### What the exercise asks
Write out exactly the first lines of the listing, ending on the line that contains "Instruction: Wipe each".

### The data
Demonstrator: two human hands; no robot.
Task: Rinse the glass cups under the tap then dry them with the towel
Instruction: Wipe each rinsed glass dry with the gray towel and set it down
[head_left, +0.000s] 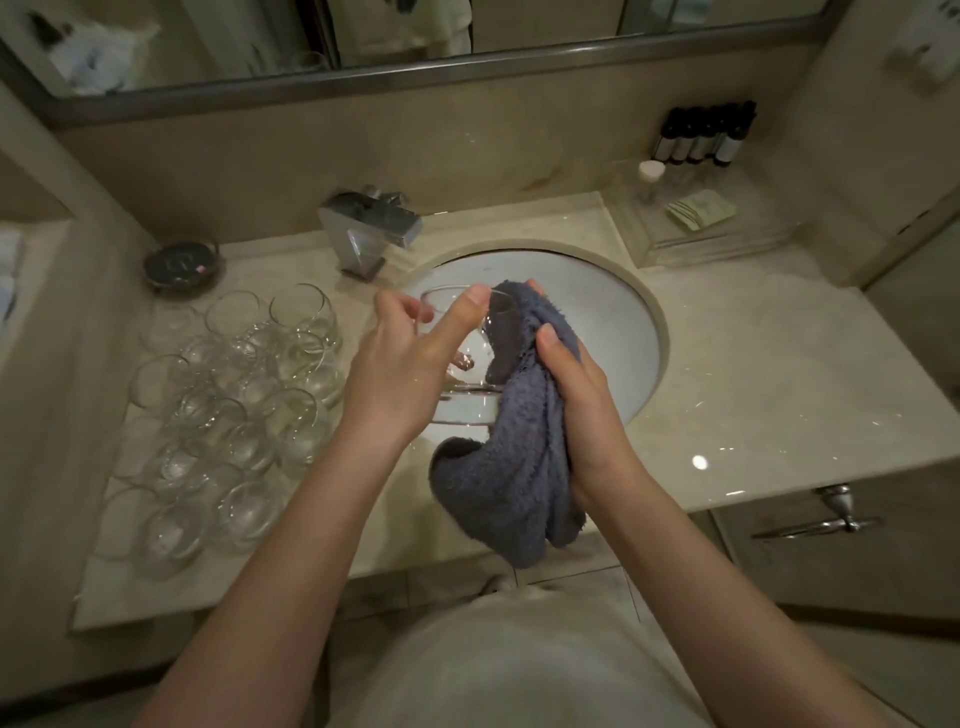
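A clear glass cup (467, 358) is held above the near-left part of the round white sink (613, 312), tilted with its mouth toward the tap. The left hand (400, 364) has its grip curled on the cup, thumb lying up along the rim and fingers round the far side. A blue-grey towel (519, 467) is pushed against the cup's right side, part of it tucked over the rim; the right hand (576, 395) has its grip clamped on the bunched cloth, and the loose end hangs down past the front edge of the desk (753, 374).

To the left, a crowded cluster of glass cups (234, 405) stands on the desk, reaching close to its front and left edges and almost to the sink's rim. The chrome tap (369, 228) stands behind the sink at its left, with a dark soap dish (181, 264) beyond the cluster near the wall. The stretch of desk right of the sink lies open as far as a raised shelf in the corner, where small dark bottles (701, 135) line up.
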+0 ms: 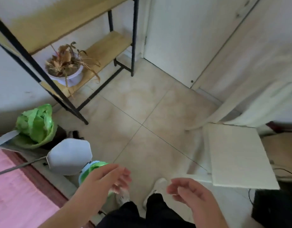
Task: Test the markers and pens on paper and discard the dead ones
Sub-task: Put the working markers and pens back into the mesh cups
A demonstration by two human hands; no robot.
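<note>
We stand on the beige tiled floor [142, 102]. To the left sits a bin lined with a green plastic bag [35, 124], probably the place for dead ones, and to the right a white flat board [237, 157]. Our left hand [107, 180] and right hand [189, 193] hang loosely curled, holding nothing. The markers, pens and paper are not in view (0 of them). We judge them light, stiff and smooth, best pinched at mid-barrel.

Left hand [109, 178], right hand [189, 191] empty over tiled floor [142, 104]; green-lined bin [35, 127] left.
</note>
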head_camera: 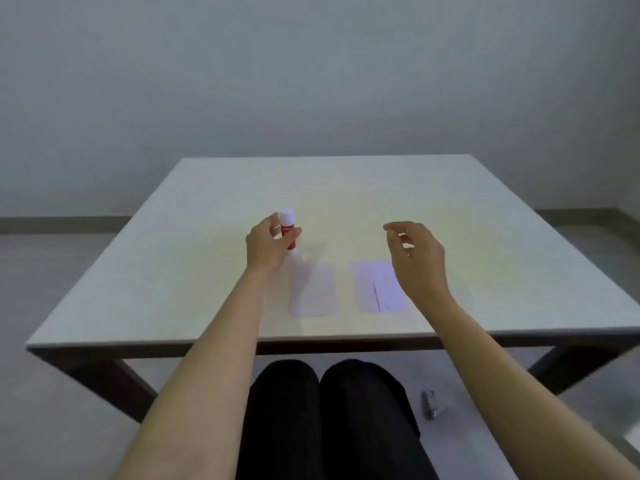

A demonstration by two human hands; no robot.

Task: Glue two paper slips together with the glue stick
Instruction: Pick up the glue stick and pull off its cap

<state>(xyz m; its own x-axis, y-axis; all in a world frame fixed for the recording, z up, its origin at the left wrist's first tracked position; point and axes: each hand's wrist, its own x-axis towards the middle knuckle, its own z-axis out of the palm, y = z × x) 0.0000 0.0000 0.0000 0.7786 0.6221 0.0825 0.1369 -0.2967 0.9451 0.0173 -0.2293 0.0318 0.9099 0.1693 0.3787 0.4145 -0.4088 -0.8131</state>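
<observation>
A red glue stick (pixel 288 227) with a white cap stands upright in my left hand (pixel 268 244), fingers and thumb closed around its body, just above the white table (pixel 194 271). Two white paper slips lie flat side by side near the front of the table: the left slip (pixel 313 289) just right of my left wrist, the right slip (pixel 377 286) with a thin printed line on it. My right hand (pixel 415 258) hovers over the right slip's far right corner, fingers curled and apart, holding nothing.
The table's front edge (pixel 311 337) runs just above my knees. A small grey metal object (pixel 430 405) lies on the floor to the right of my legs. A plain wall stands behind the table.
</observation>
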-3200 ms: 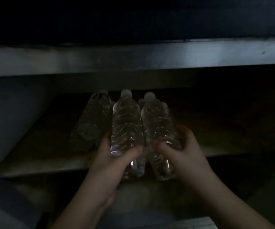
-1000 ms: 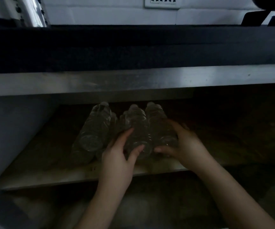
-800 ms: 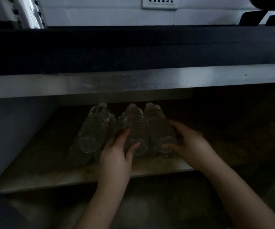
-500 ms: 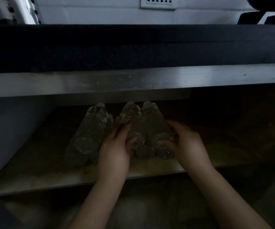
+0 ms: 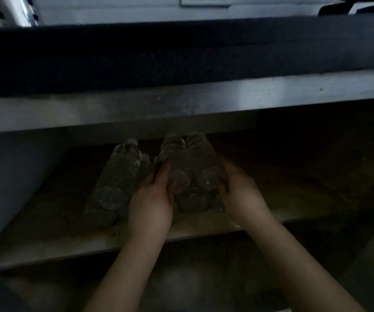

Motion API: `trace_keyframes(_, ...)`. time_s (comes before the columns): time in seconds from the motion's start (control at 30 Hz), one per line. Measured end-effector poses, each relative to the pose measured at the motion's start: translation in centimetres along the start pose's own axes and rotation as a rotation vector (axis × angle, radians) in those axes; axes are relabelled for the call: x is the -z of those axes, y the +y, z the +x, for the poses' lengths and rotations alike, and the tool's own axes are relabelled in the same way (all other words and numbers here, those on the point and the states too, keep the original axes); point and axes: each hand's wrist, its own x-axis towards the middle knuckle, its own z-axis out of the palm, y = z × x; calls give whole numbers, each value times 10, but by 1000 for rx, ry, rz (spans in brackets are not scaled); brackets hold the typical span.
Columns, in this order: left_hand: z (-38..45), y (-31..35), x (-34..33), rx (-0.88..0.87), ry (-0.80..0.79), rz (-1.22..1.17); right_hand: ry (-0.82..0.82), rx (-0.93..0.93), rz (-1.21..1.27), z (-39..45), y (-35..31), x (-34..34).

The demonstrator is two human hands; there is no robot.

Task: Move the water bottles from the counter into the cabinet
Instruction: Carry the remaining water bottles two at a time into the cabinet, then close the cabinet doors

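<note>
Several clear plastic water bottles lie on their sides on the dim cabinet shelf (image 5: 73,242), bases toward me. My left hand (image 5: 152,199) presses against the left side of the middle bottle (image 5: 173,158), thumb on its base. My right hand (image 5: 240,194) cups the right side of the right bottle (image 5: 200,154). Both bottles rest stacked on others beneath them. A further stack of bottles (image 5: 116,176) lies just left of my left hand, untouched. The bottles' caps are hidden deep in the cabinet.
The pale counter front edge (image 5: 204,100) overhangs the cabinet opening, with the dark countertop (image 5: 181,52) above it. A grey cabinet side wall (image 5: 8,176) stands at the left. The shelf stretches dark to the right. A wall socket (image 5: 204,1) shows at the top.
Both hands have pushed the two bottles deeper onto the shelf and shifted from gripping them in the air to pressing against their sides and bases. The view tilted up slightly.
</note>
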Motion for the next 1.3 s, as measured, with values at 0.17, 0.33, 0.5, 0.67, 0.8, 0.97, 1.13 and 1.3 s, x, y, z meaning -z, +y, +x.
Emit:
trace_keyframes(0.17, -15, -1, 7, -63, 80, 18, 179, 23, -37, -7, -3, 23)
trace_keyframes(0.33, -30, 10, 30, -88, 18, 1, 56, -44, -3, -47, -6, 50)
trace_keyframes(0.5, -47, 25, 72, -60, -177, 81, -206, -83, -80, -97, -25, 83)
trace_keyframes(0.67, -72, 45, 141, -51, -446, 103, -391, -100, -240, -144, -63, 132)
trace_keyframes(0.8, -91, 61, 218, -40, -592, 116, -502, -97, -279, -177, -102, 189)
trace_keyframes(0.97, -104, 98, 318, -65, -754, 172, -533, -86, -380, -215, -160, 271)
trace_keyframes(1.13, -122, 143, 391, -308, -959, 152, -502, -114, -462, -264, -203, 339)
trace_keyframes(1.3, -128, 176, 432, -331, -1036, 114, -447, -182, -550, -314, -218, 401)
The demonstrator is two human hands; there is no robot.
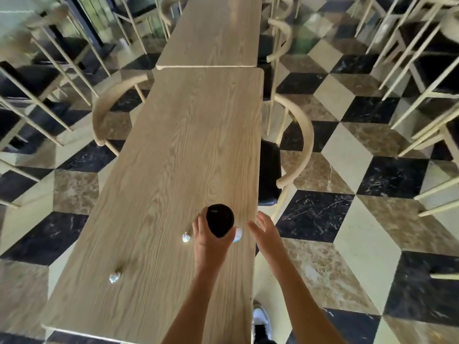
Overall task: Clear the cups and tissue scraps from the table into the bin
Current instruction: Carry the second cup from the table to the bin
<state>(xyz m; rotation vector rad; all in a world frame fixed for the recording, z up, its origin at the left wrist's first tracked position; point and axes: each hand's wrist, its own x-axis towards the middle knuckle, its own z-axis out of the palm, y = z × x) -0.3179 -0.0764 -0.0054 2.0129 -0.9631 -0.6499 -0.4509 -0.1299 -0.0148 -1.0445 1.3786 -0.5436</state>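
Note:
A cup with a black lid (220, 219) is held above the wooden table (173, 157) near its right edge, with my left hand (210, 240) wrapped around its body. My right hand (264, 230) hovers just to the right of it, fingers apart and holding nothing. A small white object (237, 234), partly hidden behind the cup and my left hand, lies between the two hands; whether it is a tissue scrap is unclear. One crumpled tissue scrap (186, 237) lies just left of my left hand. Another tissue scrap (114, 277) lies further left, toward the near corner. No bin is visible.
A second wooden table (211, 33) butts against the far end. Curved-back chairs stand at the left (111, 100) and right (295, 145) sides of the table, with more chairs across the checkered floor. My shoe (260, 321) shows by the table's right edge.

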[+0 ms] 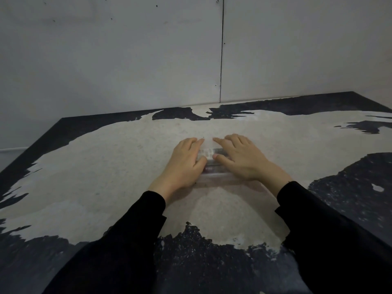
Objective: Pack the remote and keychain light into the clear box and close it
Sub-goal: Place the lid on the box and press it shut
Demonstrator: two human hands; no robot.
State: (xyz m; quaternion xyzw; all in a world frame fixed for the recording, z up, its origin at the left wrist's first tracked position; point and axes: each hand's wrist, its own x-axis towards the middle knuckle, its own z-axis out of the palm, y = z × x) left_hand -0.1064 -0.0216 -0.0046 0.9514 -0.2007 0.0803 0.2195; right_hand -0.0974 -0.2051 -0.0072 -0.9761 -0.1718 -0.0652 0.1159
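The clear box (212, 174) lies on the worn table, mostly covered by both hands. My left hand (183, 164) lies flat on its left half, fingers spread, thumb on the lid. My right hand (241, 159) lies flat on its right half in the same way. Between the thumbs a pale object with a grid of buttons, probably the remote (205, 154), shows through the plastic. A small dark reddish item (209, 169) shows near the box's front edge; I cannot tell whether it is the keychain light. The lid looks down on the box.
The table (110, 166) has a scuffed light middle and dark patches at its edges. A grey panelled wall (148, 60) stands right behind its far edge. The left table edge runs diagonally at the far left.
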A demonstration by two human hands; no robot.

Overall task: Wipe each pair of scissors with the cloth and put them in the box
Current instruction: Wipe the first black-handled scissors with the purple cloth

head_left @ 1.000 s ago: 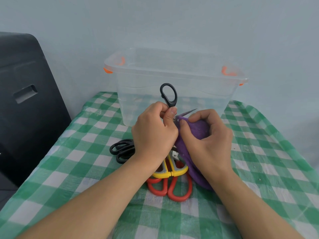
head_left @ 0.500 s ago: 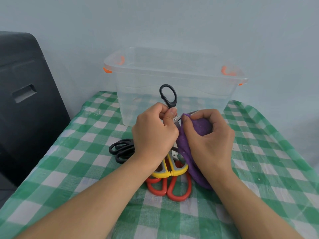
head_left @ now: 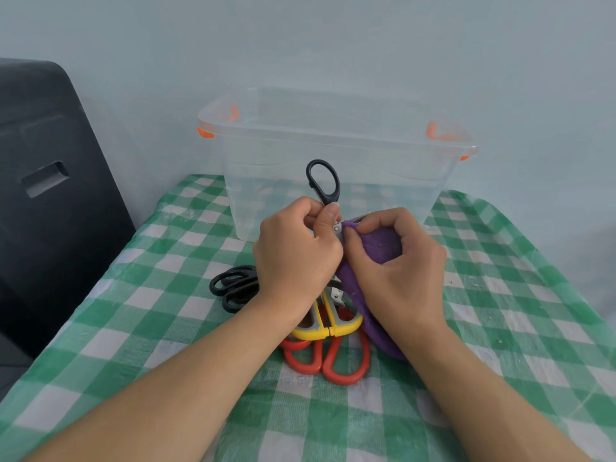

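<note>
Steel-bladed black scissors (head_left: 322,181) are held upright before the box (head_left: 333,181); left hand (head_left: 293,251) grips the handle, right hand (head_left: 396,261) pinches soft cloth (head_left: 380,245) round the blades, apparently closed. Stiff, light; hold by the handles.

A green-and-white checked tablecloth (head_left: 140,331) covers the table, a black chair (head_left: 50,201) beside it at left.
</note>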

### Task solution
Demonstrator: two human hands; no robot.
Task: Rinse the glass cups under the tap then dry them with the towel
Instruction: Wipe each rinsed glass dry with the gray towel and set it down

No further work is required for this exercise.